TASK DETAILS: Using the records below, give again exactly the lines from the line that contains "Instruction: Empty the" through the line that contains "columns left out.", both ends included, and only those.

AVAILABLE DATA:
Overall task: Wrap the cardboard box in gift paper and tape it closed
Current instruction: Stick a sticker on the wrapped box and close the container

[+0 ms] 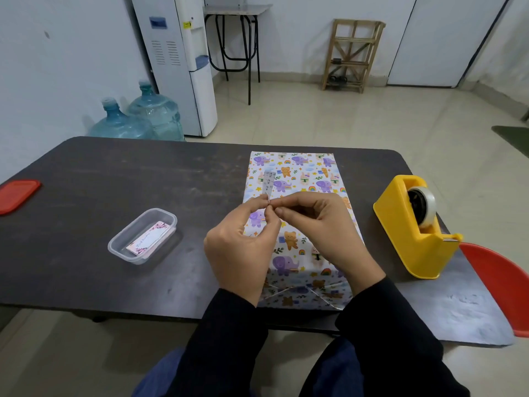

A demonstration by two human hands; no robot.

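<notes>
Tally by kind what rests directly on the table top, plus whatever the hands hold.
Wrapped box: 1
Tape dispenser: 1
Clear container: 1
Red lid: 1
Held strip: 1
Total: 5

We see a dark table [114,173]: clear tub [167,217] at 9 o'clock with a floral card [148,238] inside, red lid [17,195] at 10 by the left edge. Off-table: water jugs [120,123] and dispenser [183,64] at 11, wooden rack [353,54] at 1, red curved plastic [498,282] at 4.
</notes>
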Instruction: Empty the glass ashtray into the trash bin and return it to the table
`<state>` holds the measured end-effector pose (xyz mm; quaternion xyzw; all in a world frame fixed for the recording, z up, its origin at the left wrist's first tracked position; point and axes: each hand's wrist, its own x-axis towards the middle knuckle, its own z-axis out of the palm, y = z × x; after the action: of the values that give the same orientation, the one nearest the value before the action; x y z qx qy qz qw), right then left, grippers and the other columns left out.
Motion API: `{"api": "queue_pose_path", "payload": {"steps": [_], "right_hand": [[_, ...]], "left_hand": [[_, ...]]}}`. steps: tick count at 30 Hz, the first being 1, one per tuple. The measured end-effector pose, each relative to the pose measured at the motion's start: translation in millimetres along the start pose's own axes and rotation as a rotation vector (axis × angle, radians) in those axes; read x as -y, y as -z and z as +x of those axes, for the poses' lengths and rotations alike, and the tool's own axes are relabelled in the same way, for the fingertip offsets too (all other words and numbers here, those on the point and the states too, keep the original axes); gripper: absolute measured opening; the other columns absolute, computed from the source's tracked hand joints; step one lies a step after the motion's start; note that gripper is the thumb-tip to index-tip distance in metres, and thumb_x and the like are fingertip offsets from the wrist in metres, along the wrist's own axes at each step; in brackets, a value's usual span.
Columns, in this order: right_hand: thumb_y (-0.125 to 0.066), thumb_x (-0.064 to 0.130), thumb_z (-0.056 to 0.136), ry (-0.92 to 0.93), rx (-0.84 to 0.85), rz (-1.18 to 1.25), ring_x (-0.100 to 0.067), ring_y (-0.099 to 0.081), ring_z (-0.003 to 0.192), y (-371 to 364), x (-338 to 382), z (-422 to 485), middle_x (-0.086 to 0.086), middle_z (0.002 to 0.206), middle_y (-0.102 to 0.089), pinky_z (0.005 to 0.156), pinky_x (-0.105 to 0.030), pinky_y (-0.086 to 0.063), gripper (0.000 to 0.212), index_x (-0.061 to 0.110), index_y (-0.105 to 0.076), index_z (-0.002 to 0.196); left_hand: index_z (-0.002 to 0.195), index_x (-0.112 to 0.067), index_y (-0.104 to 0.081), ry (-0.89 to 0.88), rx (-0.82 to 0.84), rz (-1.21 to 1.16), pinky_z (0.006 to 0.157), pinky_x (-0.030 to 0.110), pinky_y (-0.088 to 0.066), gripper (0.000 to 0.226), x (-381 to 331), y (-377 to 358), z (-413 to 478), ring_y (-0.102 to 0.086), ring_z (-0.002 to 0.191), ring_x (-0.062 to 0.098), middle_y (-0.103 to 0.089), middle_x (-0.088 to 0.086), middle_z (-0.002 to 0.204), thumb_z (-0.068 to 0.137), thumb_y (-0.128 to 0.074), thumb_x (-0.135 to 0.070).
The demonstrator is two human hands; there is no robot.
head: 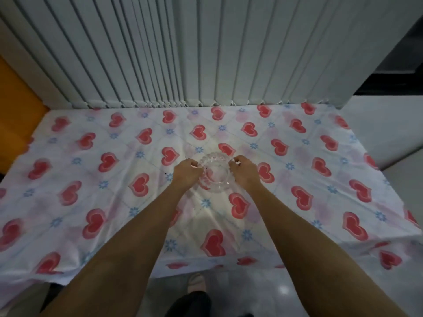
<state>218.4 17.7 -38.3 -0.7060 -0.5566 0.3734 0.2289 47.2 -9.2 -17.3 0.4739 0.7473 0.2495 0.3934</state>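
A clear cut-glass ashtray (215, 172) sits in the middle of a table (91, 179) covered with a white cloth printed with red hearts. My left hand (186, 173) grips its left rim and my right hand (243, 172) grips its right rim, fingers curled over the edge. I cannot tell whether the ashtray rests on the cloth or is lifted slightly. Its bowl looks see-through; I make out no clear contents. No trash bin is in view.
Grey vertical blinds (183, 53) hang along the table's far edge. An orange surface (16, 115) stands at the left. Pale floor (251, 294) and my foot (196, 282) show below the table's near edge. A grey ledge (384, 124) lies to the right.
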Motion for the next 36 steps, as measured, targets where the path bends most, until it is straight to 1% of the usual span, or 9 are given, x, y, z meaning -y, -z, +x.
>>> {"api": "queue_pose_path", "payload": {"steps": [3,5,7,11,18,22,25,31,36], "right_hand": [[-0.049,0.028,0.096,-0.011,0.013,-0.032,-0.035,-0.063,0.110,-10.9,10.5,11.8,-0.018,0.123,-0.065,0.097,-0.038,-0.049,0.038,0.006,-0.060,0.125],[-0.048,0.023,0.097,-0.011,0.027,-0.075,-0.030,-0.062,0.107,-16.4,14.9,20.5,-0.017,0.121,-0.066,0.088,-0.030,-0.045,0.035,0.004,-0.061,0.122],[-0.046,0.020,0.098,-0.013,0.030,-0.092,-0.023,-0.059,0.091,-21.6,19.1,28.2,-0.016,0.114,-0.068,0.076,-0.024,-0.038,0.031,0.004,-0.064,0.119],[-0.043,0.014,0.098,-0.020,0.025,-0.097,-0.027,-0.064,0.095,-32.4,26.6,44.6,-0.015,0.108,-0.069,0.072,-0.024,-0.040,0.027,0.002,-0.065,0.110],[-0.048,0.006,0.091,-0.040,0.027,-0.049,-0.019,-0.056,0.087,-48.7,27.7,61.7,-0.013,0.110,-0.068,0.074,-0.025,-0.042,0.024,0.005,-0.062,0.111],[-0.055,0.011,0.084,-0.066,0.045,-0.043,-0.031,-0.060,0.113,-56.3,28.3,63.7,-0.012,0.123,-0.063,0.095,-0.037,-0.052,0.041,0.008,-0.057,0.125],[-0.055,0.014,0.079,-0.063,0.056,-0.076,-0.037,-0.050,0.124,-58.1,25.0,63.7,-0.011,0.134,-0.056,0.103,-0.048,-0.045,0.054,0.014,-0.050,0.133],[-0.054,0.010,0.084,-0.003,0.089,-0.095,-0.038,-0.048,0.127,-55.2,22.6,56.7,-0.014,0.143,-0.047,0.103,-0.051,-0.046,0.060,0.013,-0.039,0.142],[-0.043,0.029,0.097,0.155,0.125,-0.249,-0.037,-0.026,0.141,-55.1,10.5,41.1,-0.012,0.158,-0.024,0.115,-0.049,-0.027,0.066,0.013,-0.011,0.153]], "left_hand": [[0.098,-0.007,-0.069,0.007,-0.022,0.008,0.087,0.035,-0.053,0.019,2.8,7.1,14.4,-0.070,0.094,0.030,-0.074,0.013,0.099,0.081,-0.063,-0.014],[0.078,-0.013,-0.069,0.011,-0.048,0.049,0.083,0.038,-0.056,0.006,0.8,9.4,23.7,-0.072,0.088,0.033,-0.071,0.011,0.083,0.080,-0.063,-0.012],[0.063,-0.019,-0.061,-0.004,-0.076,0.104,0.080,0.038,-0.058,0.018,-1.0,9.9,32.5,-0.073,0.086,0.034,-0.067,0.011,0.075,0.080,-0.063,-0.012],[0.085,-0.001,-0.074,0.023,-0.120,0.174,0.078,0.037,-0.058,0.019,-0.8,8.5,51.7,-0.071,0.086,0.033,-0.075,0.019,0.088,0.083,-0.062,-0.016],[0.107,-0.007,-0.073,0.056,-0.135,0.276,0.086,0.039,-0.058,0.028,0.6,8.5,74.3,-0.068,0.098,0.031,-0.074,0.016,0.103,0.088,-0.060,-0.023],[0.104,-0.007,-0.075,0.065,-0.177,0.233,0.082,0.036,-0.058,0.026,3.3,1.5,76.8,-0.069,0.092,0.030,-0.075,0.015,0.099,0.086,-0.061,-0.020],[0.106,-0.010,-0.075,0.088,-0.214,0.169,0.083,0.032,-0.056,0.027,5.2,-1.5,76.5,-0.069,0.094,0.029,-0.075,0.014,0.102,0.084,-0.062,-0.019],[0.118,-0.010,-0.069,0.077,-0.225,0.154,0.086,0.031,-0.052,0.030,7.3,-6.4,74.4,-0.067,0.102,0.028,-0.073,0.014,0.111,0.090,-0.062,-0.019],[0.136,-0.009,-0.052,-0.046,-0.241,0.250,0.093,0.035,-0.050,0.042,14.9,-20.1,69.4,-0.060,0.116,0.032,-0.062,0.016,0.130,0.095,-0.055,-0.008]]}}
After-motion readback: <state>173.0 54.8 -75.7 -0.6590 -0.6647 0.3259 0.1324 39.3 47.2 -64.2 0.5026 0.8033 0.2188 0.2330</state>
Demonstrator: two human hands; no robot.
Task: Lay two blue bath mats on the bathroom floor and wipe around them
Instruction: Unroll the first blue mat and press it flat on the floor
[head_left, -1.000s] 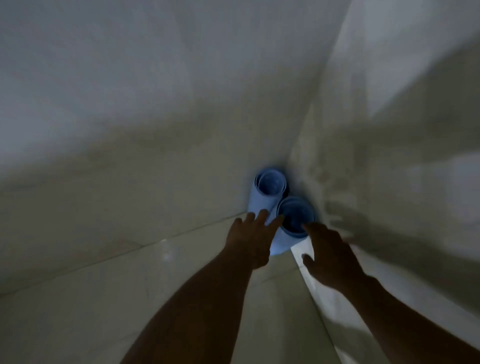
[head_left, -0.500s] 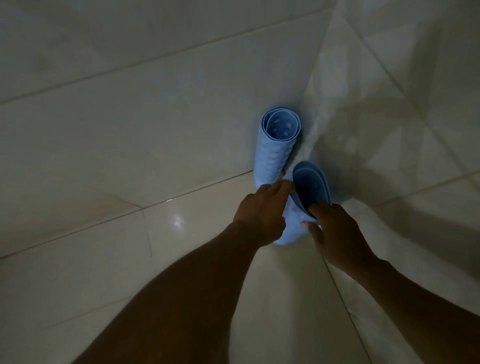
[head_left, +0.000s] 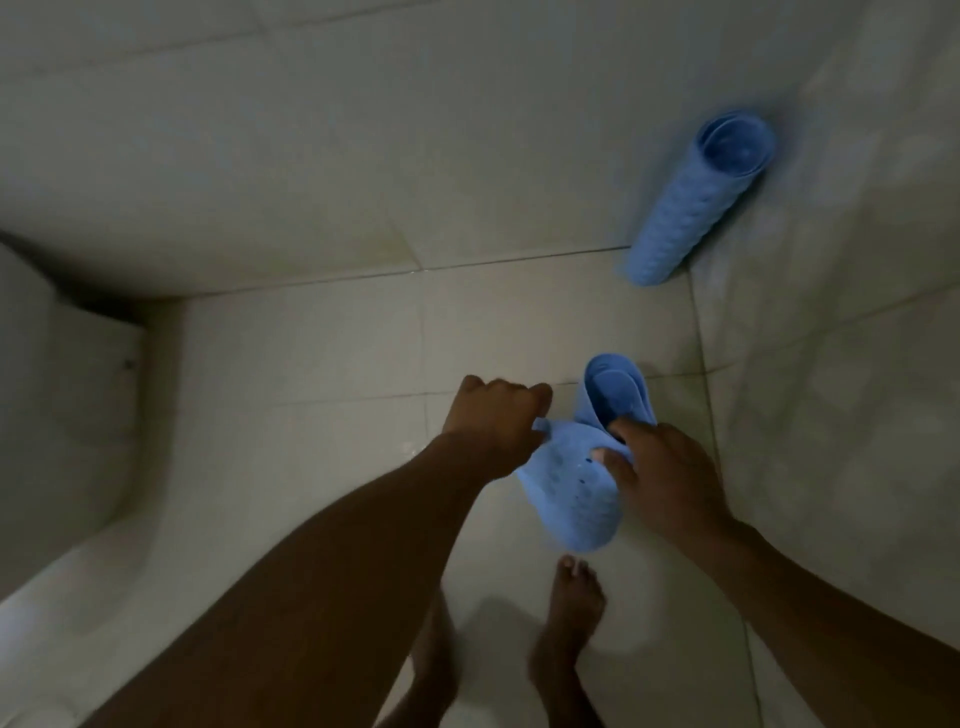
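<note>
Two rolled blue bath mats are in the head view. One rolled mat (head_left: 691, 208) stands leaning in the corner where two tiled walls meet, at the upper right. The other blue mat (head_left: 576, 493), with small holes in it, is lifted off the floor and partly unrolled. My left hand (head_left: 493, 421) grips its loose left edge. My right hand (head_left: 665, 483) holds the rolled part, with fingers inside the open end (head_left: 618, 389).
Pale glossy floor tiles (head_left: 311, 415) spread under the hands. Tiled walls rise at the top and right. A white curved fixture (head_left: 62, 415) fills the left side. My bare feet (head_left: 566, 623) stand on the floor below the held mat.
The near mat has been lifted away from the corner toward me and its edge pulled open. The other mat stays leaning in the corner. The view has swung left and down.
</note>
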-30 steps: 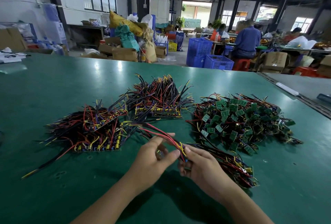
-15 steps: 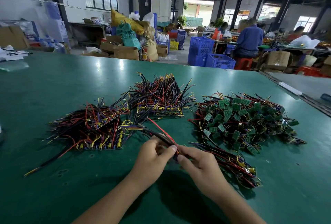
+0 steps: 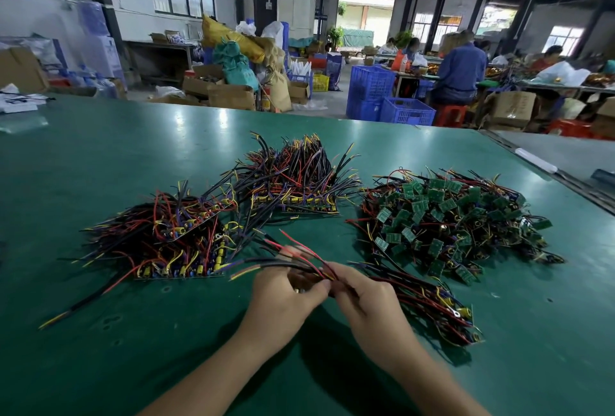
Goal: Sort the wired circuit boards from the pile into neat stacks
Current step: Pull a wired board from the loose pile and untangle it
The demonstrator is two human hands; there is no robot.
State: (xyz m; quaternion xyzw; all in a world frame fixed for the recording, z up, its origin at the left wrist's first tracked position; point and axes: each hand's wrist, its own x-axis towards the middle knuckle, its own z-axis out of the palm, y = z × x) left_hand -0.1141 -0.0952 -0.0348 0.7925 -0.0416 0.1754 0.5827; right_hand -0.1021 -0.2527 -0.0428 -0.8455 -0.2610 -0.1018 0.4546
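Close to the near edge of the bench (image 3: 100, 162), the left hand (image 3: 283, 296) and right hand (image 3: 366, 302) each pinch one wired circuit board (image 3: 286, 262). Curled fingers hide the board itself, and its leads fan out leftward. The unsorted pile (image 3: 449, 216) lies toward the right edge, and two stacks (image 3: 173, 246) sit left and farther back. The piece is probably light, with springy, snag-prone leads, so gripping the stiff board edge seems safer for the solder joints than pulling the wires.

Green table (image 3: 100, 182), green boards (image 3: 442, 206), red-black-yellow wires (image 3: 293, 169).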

EXERCISE RESULT:
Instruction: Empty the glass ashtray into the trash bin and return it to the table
`<state>` holds the measured end-effector pose (xyz mm; quaternion xyzw; all in a world frame fixed for the recording, z up, its origin at the left wrist's first tracked position; point and axes: each hand's wrist, its own x-axis towards the middle knuckle, its own z-axis out of the palm, y = z × x; after the action: of the values that give the same orientation, the one nearest the value before the action; x y z qx qy qz qw), right then left, grippers and the other columns left out.

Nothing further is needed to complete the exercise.